Но это ему пришлось платить, чтобы жена и дочь жили так же хорошо, как они и привыкли, в то время как он питался фасолью на тосте и яичницей в дерьмовой однокомнатной квартире, так как он никогда особо и не умел готовить, и у него не было денег на нормальную еду. У них все было хорошо, потому что почти все его деньги шли на них. Они могли позволить себе оплачивать ипотеку и отопление, класть хорошую еду на свои тарелки и, не успеешь оглянуться, как он подумал об этом, его чувство обиды достигло пика, сука-шлюха-шалава начнет «встречаться с кем-то». И как он это узнал? Его собственная дочь рассказала ему.
― У мамы есть бойфренд, ― сказала она ему безразлично, будто ее мать только что купила новую пару туфель.

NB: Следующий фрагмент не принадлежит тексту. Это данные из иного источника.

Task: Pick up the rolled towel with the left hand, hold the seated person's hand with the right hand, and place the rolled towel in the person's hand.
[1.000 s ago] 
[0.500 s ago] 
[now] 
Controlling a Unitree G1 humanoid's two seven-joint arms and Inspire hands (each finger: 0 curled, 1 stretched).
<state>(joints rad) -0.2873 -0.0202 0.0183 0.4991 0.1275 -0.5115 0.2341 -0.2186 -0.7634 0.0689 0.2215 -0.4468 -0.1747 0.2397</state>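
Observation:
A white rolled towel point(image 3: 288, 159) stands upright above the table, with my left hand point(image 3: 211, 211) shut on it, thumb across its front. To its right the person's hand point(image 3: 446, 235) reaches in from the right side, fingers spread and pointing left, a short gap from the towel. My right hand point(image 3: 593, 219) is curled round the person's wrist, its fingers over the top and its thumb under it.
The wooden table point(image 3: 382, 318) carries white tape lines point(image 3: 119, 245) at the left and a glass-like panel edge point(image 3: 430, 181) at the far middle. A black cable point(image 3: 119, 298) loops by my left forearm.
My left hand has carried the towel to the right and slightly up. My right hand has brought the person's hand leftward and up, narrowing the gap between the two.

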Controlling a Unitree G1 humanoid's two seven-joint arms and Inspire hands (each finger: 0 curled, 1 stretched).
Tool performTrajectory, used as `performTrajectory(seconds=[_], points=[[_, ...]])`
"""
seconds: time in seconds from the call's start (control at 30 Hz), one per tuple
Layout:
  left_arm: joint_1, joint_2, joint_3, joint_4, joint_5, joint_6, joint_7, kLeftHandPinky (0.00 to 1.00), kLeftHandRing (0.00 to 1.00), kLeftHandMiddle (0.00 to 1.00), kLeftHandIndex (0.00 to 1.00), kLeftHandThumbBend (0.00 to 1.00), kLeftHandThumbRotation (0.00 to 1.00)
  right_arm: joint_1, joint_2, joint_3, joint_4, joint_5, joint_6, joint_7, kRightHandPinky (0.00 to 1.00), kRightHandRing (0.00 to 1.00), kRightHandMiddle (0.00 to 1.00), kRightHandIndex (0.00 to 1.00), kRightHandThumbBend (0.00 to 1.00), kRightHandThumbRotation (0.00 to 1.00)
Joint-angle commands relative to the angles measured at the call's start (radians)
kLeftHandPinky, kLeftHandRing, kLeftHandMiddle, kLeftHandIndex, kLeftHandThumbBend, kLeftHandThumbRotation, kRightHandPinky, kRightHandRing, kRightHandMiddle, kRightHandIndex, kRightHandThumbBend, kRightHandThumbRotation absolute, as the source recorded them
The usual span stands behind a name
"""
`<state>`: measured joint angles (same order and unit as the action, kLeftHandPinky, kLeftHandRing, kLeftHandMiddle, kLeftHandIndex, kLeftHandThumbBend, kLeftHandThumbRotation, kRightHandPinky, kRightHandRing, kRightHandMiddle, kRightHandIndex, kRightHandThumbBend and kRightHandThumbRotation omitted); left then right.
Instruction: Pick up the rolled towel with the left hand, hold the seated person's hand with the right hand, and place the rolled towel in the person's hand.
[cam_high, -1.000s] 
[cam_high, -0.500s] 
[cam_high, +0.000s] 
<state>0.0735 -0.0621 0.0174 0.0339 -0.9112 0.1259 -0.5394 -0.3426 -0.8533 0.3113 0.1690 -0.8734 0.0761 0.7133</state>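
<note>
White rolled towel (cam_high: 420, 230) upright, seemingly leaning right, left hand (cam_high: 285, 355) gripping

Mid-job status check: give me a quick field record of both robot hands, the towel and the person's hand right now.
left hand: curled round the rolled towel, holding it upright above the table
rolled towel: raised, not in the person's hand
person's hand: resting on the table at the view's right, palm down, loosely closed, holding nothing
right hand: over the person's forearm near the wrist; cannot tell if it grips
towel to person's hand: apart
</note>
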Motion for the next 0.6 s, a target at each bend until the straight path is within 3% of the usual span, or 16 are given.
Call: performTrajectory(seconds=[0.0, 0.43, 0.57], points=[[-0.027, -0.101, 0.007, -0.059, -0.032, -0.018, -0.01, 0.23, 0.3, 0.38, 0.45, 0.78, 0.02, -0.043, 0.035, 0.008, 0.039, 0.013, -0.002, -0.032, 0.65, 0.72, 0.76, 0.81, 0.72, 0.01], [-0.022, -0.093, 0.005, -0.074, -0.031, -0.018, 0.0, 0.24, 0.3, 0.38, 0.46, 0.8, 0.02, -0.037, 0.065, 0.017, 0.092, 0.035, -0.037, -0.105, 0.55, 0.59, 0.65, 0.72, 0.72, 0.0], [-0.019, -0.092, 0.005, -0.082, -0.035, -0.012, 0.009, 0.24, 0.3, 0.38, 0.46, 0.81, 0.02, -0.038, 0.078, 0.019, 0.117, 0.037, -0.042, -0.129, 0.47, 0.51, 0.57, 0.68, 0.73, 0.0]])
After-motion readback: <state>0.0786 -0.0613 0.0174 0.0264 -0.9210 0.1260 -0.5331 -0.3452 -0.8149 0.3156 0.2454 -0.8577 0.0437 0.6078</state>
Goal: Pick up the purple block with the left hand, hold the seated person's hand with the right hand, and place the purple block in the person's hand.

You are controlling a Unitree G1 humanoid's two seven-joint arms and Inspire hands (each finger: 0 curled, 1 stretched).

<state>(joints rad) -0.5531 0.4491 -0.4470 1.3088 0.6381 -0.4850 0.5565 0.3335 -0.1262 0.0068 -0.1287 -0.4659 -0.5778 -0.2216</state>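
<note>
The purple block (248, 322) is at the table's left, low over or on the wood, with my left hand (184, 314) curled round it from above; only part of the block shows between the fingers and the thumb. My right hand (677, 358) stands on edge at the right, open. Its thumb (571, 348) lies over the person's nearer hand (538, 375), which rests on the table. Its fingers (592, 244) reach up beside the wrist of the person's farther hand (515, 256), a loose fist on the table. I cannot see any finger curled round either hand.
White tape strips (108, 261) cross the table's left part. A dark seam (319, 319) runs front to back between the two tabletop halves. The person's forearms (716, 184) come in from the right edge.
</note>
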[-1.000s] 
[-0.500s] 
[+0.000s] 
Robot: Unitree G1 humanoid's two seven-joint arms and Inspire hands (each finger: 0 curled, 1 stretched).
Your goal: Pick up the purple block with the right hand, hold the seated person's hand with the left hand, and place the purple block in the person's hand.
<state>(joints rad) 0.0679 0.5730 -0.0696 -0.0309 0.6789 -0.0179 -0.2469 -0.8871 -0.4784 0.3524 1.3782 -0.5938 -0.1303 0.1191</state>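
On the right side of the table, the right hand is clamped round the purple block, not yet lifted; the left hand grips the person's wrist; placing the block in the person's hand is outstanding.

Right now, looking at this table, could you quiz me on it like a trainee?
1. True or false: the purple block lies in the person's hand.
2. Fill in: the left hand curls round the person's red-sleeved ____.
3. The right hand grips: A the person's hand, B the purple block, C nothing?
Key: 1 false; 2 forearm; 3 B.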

Он не знал, почему был так шокирован. Знал, что она шлюха, но, возможно, он надеялся, что она не будет вести себя так нагло, в то время как живет на его деньги.
Он отдает ей практически всю свою зарплату, чтобы женщина могла растить его дочь без него, платить за дом, в котором другой мужчина трахал его жену. Где в этом справедливость? Ему становилось дурно каждый раз, как он вспоминал о них, занимающихся этим в его доме, пока его дочь спала в соседней комнате, его бывшая жена спаривается, как свинья во время течки, с другим мужчиной. От этой мысли ему захотелось убить их обоих.
― Пап? Пап! ― звала Линдси взволнованно.
Он не слышал ее поначалу. Иногда он настолько терялся в своих мрачных мыслях о своей бывшей жене, что у него остывал кофе или он забывал про еду в духовке, пока едкий запах горелого пластика не напоминал ему, что его готовая еда из супермаркета испорчена. Затем он смутно услышал звук; продолжительный режущий уши шум, который соревновался за его внимание с назойливым голосом его дочери.
― Что? ― спросил он заторможено, чувствуя себя так, будто только что проснулся от глубокого сна.
― Светофор, ― уведомила она его, ― зеленый.
И, когда он, наконец, поднял взгляд, понял, что она права: горел зеленый, а шум в его голове был звуком автомобильных гудков, ревущих без остановки, будто владелец машины позади них в конец потерял все свое терпение. Он подумал, что лучше не выставлять себя идиотом перед дочерью, так что он молчаливо поехал вперед.
***
Том приехал на самое высокое место в деревне и припарковался у церкви. Ему даже пришлось вылезти из машины, чтобы поймать сигнал.
― Пожалуйста, работай, пожалуйста, работай, ― сказал он телефону, и тот заработал.
Прошли три гудка, к его величайшему облегчению, и Терри ответил. Его голос был таким, словно тот находился на противоположном конце туннеля с сильным ветром, и Тому пришлось кричать, чтобы его услышали. Он рассказал Терри о теле на поле, молчаливо молясь, чтобы тот заинтересовался историей.